● Work required:
Look through the material below and return every line that contains "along".

****************

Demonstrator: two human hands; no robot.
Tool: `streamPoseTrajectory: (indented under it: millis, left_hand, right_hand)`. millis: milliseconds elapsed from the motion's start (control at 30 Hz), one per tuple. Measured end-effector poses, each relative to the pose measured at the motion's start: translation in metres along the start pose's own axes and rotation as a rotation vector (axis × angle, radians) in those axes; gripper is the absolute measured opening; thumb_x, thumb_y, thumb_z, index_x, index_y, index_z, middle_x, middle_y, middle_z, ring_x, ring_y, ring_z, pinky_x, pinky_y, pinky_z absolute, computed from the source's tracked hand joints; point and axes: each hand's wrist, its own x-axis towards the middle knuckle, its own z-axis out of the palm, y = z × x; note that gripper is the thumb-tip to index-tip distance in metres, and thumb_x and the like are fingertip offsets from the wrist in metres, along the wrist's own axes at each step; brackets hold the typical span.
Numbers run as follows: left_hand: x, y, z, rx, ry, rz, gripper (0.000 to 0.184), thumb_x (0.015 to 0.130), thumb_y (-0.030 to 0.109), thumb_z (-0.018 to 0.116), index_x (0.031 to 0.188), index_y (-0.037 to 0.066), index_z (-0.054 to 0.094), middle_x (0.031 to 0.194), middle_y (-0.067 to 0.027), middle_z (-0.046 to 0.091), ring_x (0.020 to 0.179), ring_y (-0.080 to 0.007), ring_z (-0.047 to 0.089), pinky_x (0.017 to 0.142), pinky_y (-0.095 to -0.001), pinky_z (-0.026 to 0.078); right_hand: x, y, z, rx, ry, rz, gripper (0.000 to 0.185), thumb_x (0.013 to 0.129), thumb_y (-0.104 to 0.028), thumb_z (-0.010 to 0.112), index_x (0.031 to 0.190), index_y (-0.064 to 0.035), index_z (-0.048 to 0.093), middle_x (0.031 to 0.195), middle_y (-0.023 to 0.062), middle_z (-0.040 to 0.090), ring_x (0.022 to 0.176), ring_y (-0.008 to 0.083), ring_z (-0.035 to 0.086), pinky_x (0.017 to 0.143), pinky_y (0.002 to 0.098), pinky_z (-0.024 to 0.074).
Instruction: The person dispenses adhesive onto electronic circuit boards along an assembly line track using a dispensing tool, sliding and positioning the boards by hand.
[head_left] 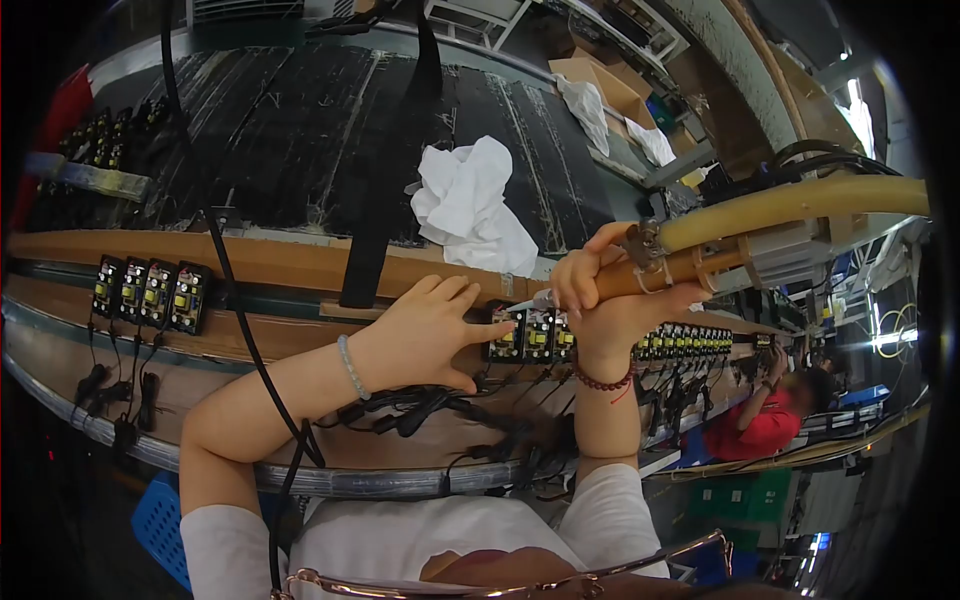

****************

● Expected answer:
Tool: `streamPoseTrajectory: (indented under it: millis, left_hand, right_hand)`. millis: milliseconds elapsed from the motion's start (control at 30 Hz), one per tuple. Measured end-effector poses, each relative to the pose measured at the motion's start: translation in metres along the start pose's own axes and rotation as a rotation vector (axis × angle, radians) in those axes; gripper is the absolute measured opening; thumb_x, thumb_y, thumb_z, index_x, index_y, index_z, middle_x, middle_y, middle_z, ring_x, ring_y, ring_z, pinky_x, pinky_y, pinky_z absolute, computed from the source's tracked hand joints; point and axes: each hand's wrist, its own x-axis towards the middle knuckle, its own z-axis out of the palm, y = z × x; note that gripper is the thumb-tip to index-tip distance in metres, and thumb_x and the like are fingertip offsets from the wrist in metres, along the wrist's own axes at each step; brackets hold the typical span.
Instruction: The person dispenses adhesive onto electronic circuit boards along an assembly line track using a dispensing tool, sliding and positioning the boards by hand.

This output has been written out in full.